► Cupra's take on the ID.3
► Gets a range of tweaks to differentiate it
► But is it different enough?
The Leon and Formentor may look the part, but the Cupra story really begins with this – the all-new Cupra Born. The first all-electric Cupra on sale, the Born makes good on the new brand’s promises; performance, emotion, and sustainability.

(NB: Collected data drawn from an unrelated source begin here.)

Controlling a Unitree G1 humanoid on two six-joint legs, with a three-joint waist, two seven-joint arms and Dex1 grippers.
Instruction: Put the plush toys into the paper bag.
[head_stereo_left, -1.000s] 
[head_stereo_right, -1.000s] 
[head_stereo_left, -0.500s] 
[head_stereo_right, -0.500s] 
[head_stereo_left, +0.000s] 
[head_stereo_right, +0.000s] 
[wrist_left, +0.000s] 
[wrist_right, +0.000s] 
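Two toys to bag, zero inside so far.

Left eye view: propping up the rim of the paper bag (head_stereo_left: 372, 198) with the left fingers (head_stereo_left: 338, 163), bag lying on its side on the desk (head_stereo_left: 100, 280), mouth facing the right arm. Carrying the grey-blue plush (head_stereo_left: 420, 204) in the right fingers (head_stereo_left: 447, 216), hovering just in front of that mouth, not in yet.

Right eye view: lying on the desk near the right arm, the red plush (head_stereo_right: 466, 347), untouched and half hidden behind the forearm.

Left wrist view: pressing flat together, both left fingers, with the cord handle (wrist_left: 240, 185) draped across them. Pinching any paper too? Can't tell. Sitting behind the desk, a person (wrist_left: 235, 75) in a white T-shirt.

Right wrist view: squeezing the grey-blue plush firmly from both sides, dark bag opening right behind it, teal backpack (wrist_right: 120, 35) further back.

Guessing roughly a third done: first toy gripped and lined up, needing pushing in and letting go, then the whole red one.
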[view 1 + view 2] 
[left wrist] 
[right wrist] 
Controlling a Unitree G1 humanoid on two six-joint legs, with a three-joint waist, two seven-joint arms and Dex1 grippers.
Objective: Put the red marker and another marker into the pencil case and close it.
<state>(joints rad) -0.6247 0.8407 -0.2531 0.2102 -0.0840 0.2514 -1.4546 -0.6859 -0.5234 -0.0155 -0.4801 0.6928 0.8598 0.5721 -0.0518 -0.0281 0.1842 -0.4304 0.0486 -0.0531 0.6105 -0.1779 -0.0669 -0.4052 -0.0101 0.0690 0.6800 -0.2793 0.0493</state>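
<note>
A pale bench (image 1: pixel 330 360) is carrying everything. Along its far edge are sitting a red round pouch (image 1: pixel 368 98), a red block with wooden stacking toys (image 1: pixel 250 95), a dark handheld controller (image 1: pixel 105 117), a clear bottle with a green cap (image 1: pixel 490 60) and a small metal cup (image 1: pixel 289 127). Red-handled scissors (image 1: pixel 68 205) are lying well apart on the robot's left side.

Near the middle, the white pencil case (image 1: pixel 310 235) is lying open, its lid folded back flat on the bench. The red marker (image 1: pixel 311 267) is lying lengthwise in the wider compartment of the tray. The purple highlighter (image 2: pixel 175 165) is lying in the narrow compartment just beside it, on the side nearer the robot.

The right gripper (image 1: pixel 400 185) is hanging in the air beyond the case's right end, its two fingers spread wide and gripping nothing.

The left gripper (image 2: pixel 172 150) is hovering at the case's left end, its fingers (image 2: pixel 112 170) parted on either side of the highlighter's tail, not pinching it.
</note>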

But just how different is it to its MEB twin, the VW ID.3 – and does it do enough to separate itself from Volkswagen’s BEV? To find out, we drove LHD examples of Cupra’s new BEV around Barcelona – in both 150kW and 170kW forms. Keep reading for the full review.
It looks good!
It’s fair to say the new Cupra Born is a looker. Although it shares a platform with the VW ID.3, it’s dressed in the same folds and creases we’ve seen on the Formentor and Leon – and the results are striking to say the least. The Born looks less-appliance-like than its MEB twin; Cupra’s bronze highlights and full LED lighting work well and unlike the ID.3, there’s no unsightly black band beneath the windscreen.
The Cupra features some changes under the surface too; the Born has a quicker ‘progressive’ steering rack than the ID.3 and lowered axles as standard (15mm at front and 10mm at the rear). The way the Cupra applies its power to the road is different, too; it’s available with wider 235 and there’s also more aggressive response thanks to a different DCC (dynamic chassis control) – especially in Cupra mode.
The Born is available with three battery sizes, 45kWh, 58kWh and 77kWh and estimated range can vary from 211 to 336 miles depending on the model you get. We drove the 150 kW and 170kW trims, which translates to 201bhp and 228bhp – and the latter was kitted out with what Cupra calls eBoost.
Just like similar modes we’ve seen on VW Group cars, eBoost offers a small power increase but only does so if parameters such as temperature and available charge align.
How does it drive?
As you’d expect from a compact EV, the Cupra works well in Barcelona’s narrow streets and busy junctions. While 0-62mph is a sensible 6.6 seconds for the 170kW car and 7.3 seconds for the 150kW model, both can hit 30mph in just 2.6 or 2.9 seconds, making them ideal for silently darting through traffic. So far, so ID.3.
On winding twisting roads, Cupra’s engineering tweaks are more noticeable: The Born’s quicker rack means it feels keener to dive into flowing bends and hairpins, and the revised DCC gives the impression you have a closer link with the Born’s single, rear-wheel-drive motor on the way out.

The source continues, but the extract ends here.